6.2. Environmental Conditions Which Drive Nutrient Cycling in the Rain Forests

Some environmental conditions may drive nutrient cycling in the tropical forests such as climate, soils, species composition and sucessional stage. Litterfall seasonality is one of the processes strongly related to rainfall in moist and seasonally dry forest in opposite way. While in moist tropical forests as those in Australia, Brazil, New Guinea, Sarawak, Zaire the peak litterfall is in the wet season, in seasonally dry forests the peak of litterfall mass and nutrient input is in the dry season, as in some Amazon and Atlantic forest in Brazil, in secondary forest in Nigeria and elsewhere in the tropics. But even in some evergreen moist forests, the litter may fall in the dry season. This common pattern of tropical forests suggests that water deficit is one of the main factors of leaf-fall in those ecosystems. Nevertheless, quantities of litterfall is not determined only by climate, as moist or dry tropical forest



produce annually about 7 to 13 t/ha, a variation that may be driven also by other factors as floristic composition, sucessional stage or soil type.

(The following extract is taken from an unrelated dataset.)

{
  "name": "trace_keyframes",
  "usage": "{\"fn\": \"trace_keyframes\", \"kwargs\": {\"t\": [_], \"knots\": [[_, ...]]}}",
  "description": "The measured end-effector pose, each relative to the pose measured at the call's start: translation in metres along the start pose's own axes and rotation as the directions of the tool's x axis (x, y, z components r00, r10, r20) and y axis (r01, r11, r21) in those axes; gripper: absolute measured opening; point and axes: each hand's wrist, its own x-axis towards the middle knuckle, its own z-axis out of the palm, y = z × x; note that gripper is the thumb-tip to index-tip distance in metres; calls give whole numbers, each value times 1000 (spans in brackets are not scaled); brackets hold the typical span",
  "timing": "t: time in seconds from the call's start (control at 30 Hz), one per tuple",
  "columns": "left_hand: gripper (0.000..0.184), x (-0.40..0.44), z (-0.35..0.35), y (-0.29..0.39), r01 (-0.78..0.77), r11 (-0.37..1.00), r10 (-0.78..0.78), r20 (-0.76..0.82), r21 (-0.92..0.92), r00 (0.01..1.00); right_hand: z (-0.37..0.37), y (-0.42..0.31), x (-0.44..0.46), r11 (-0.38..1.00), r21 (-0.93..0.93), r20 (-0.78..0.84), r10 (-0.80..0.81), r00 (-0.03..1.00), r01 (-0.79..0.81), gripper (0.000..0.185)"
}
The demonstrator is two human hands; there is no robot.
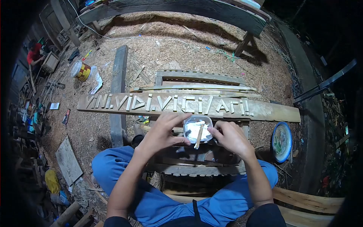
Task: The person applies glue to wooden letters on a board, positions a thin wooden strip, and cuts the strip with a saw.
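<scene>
A small clear container of white paste is held up in front of the carved board, with a thin wooden stick standing in the paste and leaning over the near rim. My left hand grips the container's left side between thumb and fingers. On the other side, my right hand has its thumb at the container's right edge, fingers curled. The long wooden board lies crosswise just beyond both hands, bearing raised letters. Whether my right fingers also press the container's underside is hidden.
A round blue-rimmed tray lies at the right. A paint bucket stands at the upper left, near a dark beam. A heavy bench spans the back. Another person in red is at the far left.
</scene>
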Motion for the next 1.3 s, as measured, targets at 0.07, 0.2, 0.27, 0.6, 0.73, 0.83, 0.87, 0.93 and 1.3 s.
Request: {"fn": "trace_keyframes", "kwargs": {"t": [0.07, 0.2, 0.27, 0.6, 0.73, 0.83, 0.87, 0.93, 1.3], "knots": [[85, 0, 4, -2, 26, 996, -25, 16, -80, 1000, 5, 1, 0, 999, -1, -35, -33, 999, 33, 45], [90, 1, 6, -1, 87, 972, -80, 39, -220, 996, 13, 8, 6, 995, 53, -68, -82, 994, 86, 39], [92, 2, 7, 0, 105, 965, -97, 46, -241, 994, 12, 7, 7, 994, 67, -69, -86, 994, 91, 37], [99, -4, 10, -1, 84, 970, -84, 8, -230, 996, 15, 5, 9, 986, 90, -88, -135, 987, 143, 33], [98, -4, 6, 2, 127, 965, -123, 30, -231, 992, 16, 3, 9, 983, 94, -88, -151, 985, 159, 32], [99, -5, 7, 1, 107, 977, -105, 21, -186, 994, 17, 4, 9, 976, 110, -100, -177, 979, 187, 33], [99, -4, 6, 1, 107, 977, -105, 21, -186, 994, 17, 3, 9, 976, 110, -100, -177, 979, 188, 33], [100, -3, 4, 1, 109, 975, -101, 53, -192, 993, 16, 2, 8, 974, 115, -110, -183, 977, 195, 33], [103, -3, 5, 1, 144, 949, -130, 71, -280, 989, -9, 24, 6, 976, 78, -104, -194, 975, 203, 30]]}}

Climate may also interfere with litter decomposition process, a critical step in nutrient cycling, which is the responsible for the transference of nutrients from the litter layer to the soil. Dry-season retardation of decomposition has been observed in moist and dry tropical forests. The faster decomposition process in the wet season is attributed to an increase in the activity of micro-decomposers and macro-fauna, and in some forests to a greater growth of fine roots. Rapid decomposition rate is a result of the initial rains stimulating mass loss and nutrient release after dry spells resulting in pulses of nutrients. Pulses of nutrients are known to be important regulators in tropical forests functioning.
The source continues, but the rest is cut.